Pumping Insulin also adds: It is a theory that the brain “adjust to lower” BG from hypos and this may cause hypo unawareness.
Concerned about running too low and further decreasing my ability to remember things like new people’s names I asked my endo about it this year. Her response seems very justifiable and legit, but impossible (for me) to prove. She said that you will find that the short term memory can suffer. She said that you start damaging your brain when you have a BG lower than what a normal person would run. I normal person can and will have fasting BGs in the 60s, therefore you are damaging your brain when you get your BG into the 40s and 50s.

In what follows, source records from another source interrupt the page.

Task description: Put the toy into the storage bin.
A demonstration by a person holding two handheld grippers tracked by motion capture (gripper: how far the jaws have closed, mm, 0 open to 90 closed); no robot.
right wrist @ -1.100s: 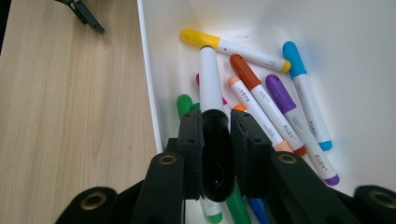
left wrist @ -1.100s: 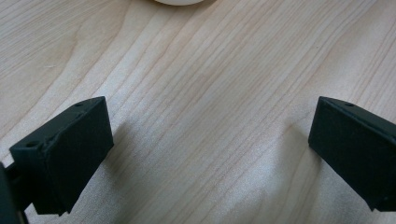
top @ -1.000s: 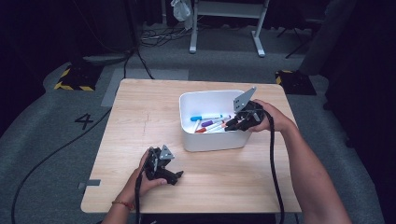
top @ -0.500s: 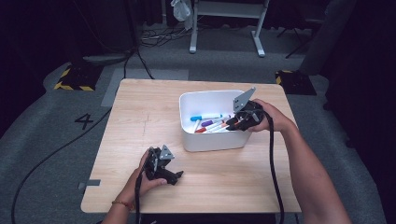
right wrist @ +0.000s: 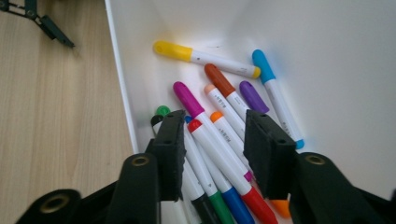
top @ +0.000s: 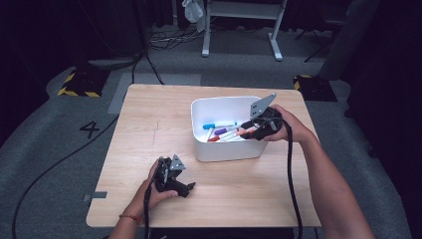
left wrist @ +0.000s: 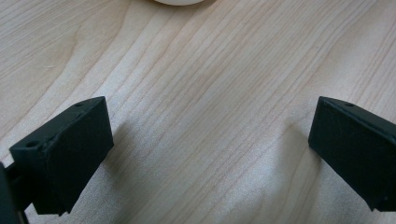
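Note:
A white bin [top: 224, 149] stands right of the table's middle and holds several coloured markers [top: 226, 133]. My right gripper [top: 247, 130] reaches into the bin over its right rim. Its jaws have just been opening. In the right gripper view the right gripper [right wrist: 212, 123] is open, its jaws standing apart. A red-capped marker [right wrist: 219, 158] and an orange-capped marker [right wrist: 229, 135] lie loose between them on the pile. My left gripper [top: 188, 188] rests on the table near the front edge. In the left gripper view the left gripper [left wrist: 210, 140] is wide open over bare wood.
The wooden table [top: 149, 124] has bare wood to the left of the bin and behind it. A cable [top: 291, 174] trails from the right gripper along the forearm. Dark floor with cables and a stand's feet [top: 239, 50] lies beyond the far edge.

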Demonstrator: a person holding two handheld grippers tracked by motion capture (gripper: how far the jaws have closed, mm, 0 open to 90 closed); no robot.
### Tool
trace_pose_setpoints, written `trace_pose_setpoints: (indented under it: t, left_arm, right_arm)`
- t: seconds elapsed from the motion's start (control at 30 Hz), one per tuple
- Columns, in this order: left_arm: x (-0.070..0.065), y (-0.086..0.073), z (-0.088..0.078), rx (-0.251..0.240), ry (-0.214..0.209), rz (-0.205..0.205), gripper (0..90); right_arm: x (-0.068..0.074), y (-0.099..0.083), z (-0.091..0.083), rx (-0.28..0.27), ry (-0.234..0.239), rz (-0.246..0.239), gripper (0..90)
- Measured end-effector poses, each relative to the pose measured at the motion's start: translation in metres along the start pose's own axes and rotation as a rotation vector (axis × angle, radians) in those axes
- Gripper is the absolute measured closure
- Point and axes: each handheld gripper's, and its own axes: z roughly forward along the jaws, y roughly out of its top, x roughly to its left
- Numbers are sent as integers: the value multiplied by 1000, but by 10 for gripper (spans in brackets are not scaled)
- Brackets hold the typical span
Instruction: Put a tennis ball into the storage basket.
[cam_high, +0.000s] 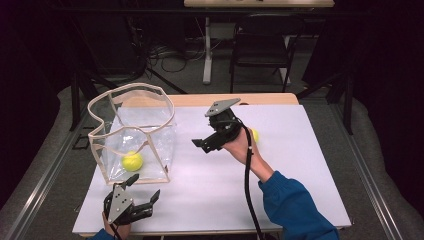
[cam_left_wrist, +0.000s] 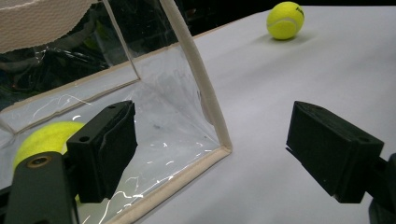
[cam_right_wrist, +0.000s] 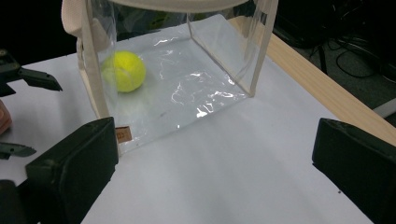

I also logically surmized that you damage your brain more the longer and/or lower you go (I did not as for my endos opinion on it though).
Well after getting my A1c down to low 6’s because of the control I have with my Dexcom all during Covid, I am going in today to have stents put in my vertebral (internal head arteries). I can’t count how many times I’ve let my blood sugars get below 60 for a few minutes because I new exactly where I was with my cgm. I hope research can figure this out for all of us.